27th July 2024

By Samuel Cornelius Nyarko

This is a commentary of my observations regarding ethical research in Ghana. I did two research projects as an undergraduate and graduate student in Ghana. All the three academic supervisors I worked with on these projects were awesome people and very good at what they do, but one thing I never heard during the conduct of both researches is the issue of ethics.

I had no research method courses prior to both researches and so research ethics was something I had never heard of. Just like all my mates, we had to rely on the scientific method of identifying the problem, collecting data and analysing it, then writing a report of what we find. We had no idea of what constituted ethics in research.

I recently reviewed some reports of Ghanaian researchers and students carrying out undergraduate and graduate research in Ghana and the issue of ethics always come up in my reviews. The major issue I am concerned about, as it puts the future of both social and scientific research at risk, is anonymity regarding data confidentiality.

Most of the reports I reviewed specifically provided participants information such as names (for example, individual, school, town/city names, etc.), place of work, religion, etc. in the report. Often, researchers think that merely using pseudonyms for individual names solve the issue of anonymity, but information such as school names, towns, place of work and religion easily provide unique or closely narrows identifying information of participants. This commentary provides some reasons why anonymity in research should be taken serious by Ghanaian researchers. I also suggest some ideas on how to improve anonymity in research, especially when qualitative and mixed methods research designs are becoming more prominent among researchers in Ghana.

Why anonymity?

The main idea of anonymity is to protect the sample used in the research. Several social research associations, such as the British Sociological Association (2002) and the Economic and Social Research Council (2011), and several institutional review boards for scientific research, emphasise the need for disguising the personal identities of research samples. Though people might argue that it makes the research authentic, as suggested by Merriam and Tisdell (2016), the authenticity of a research is determined by the trust that the research community give to the study. This trust is highlighted by the integrity and the ethical considerations such as maintaining the anonymity of research participants. Exposing the identities of research participants create several potential problems: stigmatization, profiling/discrimination, insecurity and several others.

Apart from visiting these problems on our participants, we might also lose the public interest in participating in research studies. In Ghana where scientific information is usually communicated in “sensational” contexts and scientific literacy is very low, revealing the identities of research participants can be very damning.

The stigmatization that people identified as having the coronavirus in Ghana receive from their communities is a typical example of why we need to consider anonymity even more. Again, we need to consider the socioeconomic implications of a study that identifies an unfavourable trait among certain group of people if the names of these group or people are not made anonymous.

What we can do

Ensuring the anonymity of research samples is not an easy task but it is highly doable. I want to emphasise here that making the identities of our sample anonymous should not in any way compromise the data or information we report. All I am saying is that we should collect and report data identifiers, but we should never create any link that can lead to sample identification in the report. As a start, universities and academic associations in Ghana should think about setting up human subject and institutional review boards (HSIRB). These boards should be giving the mandate to review the research proposals of their members to make sure they have plans about how they will ensure the privacy and confidentiality of research samples. Again, institutional boards and associations should come up with frameworks that ensures ethical practices in research.

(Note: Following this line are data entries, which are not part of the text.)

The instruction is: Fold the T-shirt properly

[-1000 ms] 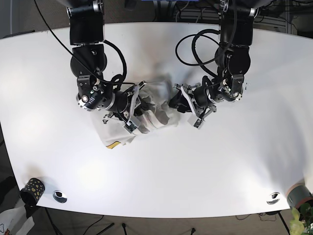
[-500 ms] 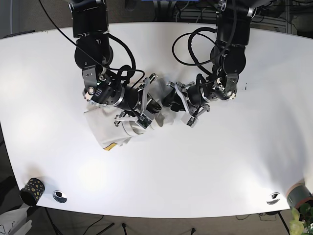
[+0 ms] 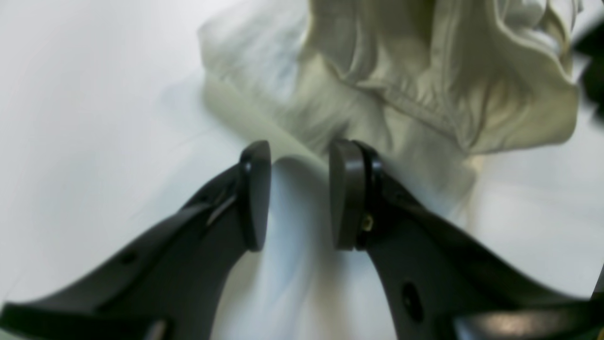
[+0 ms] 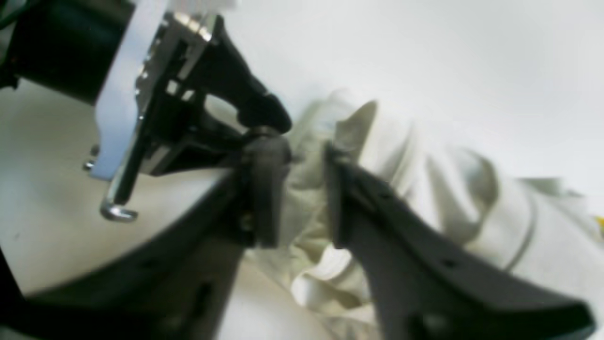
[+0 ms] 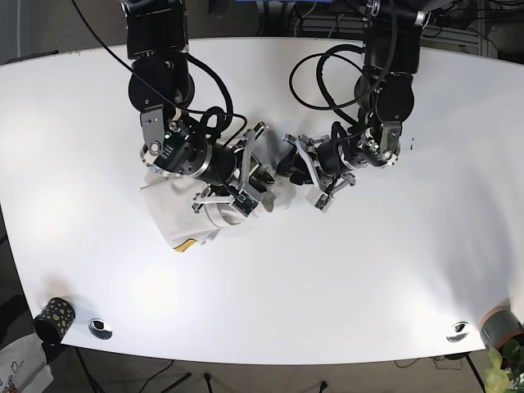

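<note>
R gripper at left of base view: jaws closed on bunched cloth of T-shirt, crumpled mid-surface, lying toward lower left. L gripper just right of bundle, jaws parted, empty, cloth edge directly ahead; R arm nearer.

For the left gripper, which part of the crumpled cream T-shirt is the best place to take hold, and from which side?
Probably the low flattened edge of the crumpled cream T-shirt lying just beyond the left gripper, approached along the white table from the open side. In the left wrist view that edge lies thin against the surface, unlike the bunched folds above. The jaws stand apart, nothing between them.
</note>
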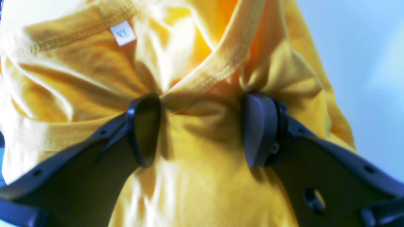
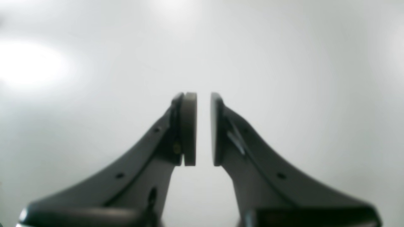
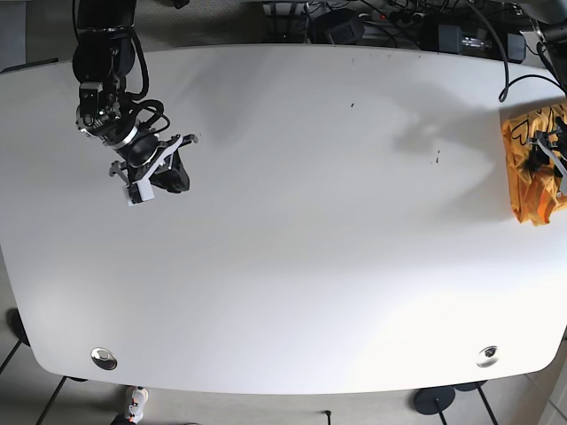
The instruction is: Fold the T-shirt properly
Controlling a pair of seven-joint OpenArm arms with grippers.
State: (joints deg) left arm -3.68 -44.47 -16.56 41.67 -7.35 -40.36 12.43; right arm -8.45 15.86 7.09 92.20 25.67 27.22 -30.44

Another way to ensure anonymity is the use of pseudonyms for all identifiable information. A pseudonym is a fictitious name, or an alias used to conceal someone’s real name used by people or groups. Selecting pseudonyms can be exhausting especially in qualitative research with a large sample size but it is the most effective way of ensuring anonymity. For example, let’s say we collected data from Benjamin, David and Jonathan who are students of Breman Jamra University regarding favorite fruits of Ghanaian students. In reporting the findings, we can say/write that “we collected data regarding favorite fruits of Ghanaian students from a large/small public/private university in Ghana. Our participants were “Kofi Ghana, Yaw and Chief” or in quantitative sense “Ghanaian students”.

This conceals any information that links the report to both the students and the university used in the research, but readers can still conceive that the study was done in Ghana.

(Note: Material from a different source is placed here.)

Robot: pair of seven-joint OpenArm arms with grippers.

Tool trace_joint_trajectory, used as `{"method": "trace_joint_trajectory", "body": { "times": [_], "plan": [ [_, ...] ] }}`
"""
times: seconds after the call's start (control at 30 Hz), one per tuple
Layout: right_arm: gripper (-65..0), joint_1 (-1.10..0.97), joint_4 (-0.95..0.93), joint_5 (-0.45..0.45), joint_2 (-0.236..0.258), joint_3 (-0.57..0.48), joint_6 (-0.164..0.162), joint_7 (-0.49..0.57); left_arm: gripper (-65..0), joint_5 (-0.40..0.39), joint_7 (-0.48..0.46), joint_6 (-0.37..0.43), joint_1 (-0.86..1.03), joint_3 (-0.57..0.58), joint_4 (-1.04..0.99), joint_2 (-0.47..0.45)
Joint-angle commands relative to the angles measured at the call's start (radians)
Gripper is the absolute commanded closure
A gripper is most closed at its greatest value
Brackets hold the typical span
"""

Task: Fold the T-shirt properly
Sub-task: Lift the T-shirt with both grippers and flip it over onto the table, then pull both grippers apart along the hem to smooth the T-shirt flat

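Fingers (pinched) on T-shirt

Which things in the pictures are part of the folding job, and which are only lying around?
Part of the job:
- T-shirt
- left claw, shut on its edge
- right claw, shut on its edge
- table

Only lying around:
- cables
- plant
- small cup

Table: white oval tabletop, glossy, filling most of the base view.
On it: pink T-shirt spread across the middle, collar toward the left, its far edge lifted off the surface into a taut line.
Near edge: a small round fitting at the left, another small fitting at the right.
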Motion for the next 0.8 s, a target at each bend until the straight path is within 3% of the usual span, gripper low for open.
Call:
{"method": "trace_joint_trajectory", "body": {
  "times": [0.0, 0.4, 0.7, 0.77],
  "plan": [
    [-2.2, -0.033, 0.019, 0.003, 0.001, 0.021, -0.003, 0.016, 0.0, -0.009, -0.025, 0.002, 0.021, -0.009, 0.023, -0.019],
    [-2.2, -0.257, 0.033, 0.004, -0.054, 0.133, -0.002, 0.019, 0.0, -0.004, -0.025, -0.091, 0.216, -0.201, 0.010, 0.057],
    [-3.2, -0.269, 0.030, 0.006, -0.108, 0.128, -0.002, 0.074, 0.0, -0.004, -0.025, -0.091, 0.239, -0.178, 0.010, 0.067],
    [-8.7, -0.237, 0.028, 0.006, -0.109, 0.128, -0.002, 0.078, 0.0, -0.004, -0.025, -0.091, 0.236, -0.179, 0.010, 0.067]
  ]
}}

The third and final suggestion is that we should not collect and report identifiable information at all if they are irrelevant to the study. Some information is not relevant to the report of a research study so we must not worry ourselves in collecting them.

However, I suggest that details essential to the research such as gender, age and other demographic information should be kept.

The writer is a PhD Science Education student and a graduate research associate at the Mallinson Institute for Science Education, Western Michigan University, Kalamazoo, MI, US.